- [Task description]: Transcribe the listing below verbatim, omitting pictures.

- [Material provided]:
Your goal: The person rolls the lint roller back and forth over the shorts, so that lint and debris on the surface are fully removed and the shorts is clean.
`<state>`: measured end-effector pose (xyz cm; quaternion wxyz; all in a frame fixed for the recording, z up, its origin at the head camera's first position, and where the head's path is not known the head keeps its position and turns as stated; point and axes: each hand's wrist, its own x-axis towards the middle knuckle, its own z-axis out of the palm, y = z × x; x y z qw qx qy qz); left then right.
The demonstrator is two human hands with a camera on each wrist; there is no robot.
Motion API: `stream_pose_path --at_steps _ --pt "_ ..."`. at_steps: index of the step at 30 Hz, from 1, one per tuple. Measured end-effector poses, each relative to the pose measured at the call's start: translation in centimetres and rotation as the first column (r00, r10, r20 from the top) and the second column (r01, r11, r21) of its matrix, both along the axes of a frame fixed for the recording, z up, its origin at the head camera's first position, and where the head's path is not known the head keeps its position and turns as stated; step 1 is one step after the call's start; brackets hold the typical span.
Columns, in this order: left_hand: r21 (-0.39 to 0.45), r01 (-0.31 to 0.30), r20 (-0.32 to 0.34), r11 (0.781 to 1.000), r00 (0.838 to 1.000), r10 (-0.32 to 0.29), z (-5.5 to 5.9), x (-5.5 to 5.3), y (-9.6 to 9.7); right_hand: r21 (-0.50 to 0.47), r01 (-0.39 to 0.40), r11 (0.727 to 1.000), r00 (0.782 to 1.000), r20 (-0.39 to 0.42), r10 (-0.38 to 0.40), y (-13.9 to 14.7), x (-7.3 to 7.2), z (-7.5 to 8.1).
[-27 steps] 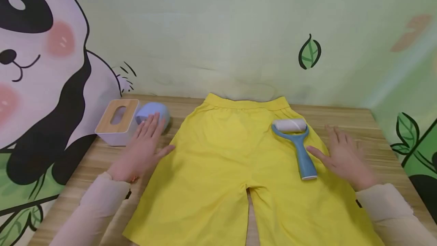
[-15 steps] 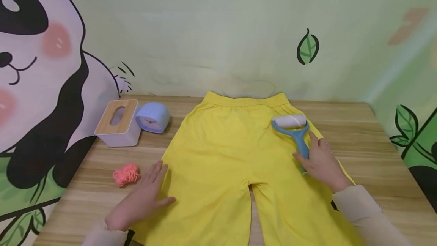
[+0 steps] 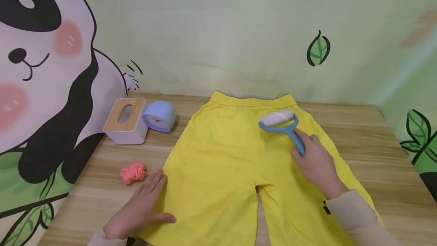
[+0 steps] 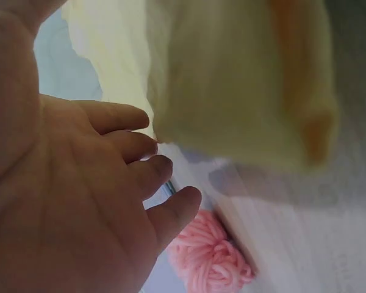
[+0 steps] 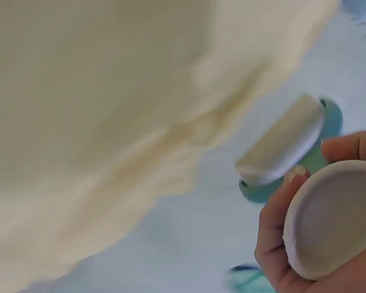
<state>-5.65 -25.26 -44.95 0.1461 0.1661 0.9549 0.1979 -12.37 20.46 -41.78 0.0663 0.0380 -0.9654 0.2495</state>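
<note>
Yellow shorts lie spread out on the wooden table, waistband toward the wall. My right hand grips the blue handle of a lint roller over the right side of the shorts; whether the white roll touches the cloth I cannot tell. In the right wrist view, the handle's round pale end shows inside the curled fingers. My left hand lies with straight fingers at the left edge of the shorts, thumb over the cloth. Close to its fingertips sits a pink bundle of yarn, seen also in the left wrist view.
A white tissue box with a wooden lid stands at the back left of the table. Beside it is a small blue clock. A wall painted with a panda and leaves rises behind the table.
My right hand has come in from the right, taken hold of the lint roller and turned it. My left hand has drawn back toward me, uncovering the clock and the yarn.
</note>
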Motion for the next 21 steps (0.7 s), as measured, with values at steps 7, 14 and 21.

- [Answer for this exercise]:
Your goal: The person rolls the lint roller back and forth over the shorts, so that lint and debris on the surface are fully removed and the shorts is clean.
`<state>`: measured end-effector pose (xyz cm; quaternion wxyz; all in a frame fixed for the recording, z up, its origin at the head camera's first position, and where the head's path is not known the head keeps its position and turns as stated; point and axes: each hand's wrist, its own x-axis towards the middle knuckle, its own z-axis out of the palm, y = z × x; x y z qw qx qy qz); left then right.
The demonstrator is two human hands with a camera on each wrist; there is no robot.
Motion API: `stream_pose_path --at_steps _ --pt "_ ..."`. at_steps: index of the step at 30 Hz, from 1, one per tuple. Measured end-effector poses, each relative to the pose measured at the call's start: translation in centimetres and rotation as the first column (r00, r10, r20 from the top) and the second column (r01, r11, r21) of its matrix, both along the axes of a frame fixed for the recording, z up, its origin at the head camera's first position, and where the head's path is not known the head keeps its position and turns as stated; step 1 is one step after the call's start; brackets hold the typical span.
Columns, in this order: left_hand: r21 (-0.39 to 0.45), r01 (-0.31 to 0.30), r20 (-0.32 to 0.34), r11 (0.781 to 1.000), r00 (0.838 to 1.000), r10 (-0.32 to 0.29), z (-5.5 to 5.9), x (-5.5 to 5.3), y (-9.6 to 9.7); right_hand: r21 (-0.50 to 0.47), r01 (-0.39 to 0.40), r11 (0.727 to 1.000), r00 (0.782 to 1.000), r20 (-0.39 to 0.42), r10 (-0.38 to 0.40), y (-13.9 to 14.7), x (-7.3 to 7.2), z (-7.5 to 8.1).
[-27 steps] 
[-15 steps] 
[+0 steps] 
[+0 steps] 
[+0 steps] 
<state>-5.65 -25.26 -44.95 0.1461 0.1661 0.9549 0.1979 -12.37 20.46 -41.78 0.0663 0.0380 -0.9654 0.2495</state>
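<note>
Yellow shorts lie spread out on the wooden table, waistband toward the wall. My right hand grips the blue handle of a lint roller over the right side of the shorts; whether the white roll touches the cloth I cannot tell. In the right wrist view, the handle's round pale end shows inside the curled fingers. My left hand lies with straight fingers at the left edge of the shorts, thumb over the cloth. Close to its fingertips sits a pink bundle of yarn, seen also in the left wrist view.
A white tissue box with a wooden lid stands at the back left of the table. Beside it is a small blue clock. A wall painted with a panda and leaves rises behind the table.
My right hand has come in from the right, taken hold of the lint roller and turned it. My left hand has drawn back toward me, uncovering the clock and the yarn.
</note>
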Motion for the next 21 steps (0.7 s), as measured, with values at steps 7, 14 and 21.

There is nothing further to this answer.